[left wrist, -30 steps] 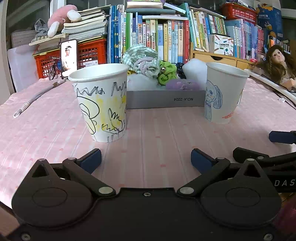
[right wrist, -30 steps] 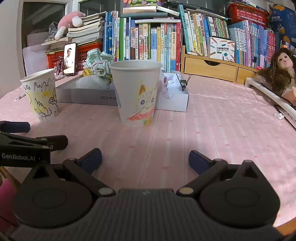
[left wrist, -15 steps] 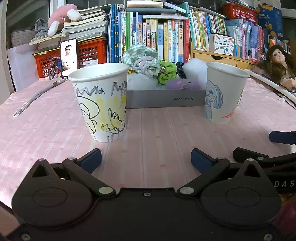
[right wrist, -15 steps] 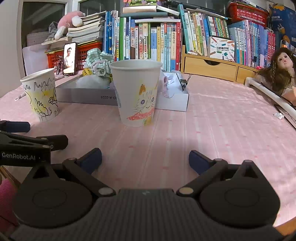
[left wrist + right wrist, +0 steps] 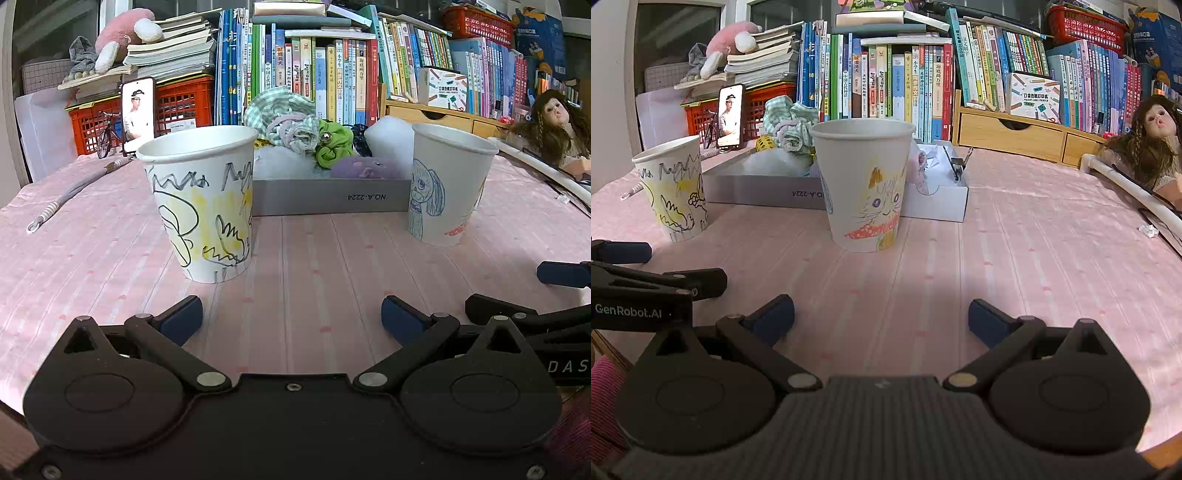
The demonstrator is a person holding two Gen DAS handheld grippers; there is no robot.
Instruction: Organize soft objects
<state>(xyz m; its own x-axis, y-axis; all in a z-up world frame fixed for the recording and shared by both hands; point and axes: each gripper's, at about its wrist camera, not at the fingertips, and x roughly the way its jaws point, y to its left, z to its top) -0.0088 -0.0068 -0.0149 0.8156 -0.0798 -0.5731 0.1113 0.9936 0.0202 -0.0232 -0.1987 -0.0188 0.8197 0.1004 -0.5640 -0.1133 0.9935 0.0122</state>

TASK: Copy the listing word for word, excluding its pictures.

EXPECTED OUTPUT:
[left wrist, -30 steps] 
[right wrist, -30 steps] 
[left wrist, -15 steps] 
[right wrist, -15 steps] 
[left wrist + right wrist, +0 steps] 
The demonstrator is a person holding two Gen DAS handheld grippers; there is no robot.
Instruction: Organize soft objects
<state>(xyz m; its own x-axis, y-axis; all in a z-up world frame fixed for the recording and shared by both hands; point and axes: each gripper's, at about its wrist camera, not at the fingertips, and x roughly the way its jaws point, y to its left, z to its top) -0.0088 -0.0068 -0.0149 0.8156 -0.0798 -0.5731 0.1113 0.9936 0.0202 -0.0232 -0.1987 -0.0188 0.8197 0.1004 -0.5640 -0.1133 0.9935 0.0122</state>

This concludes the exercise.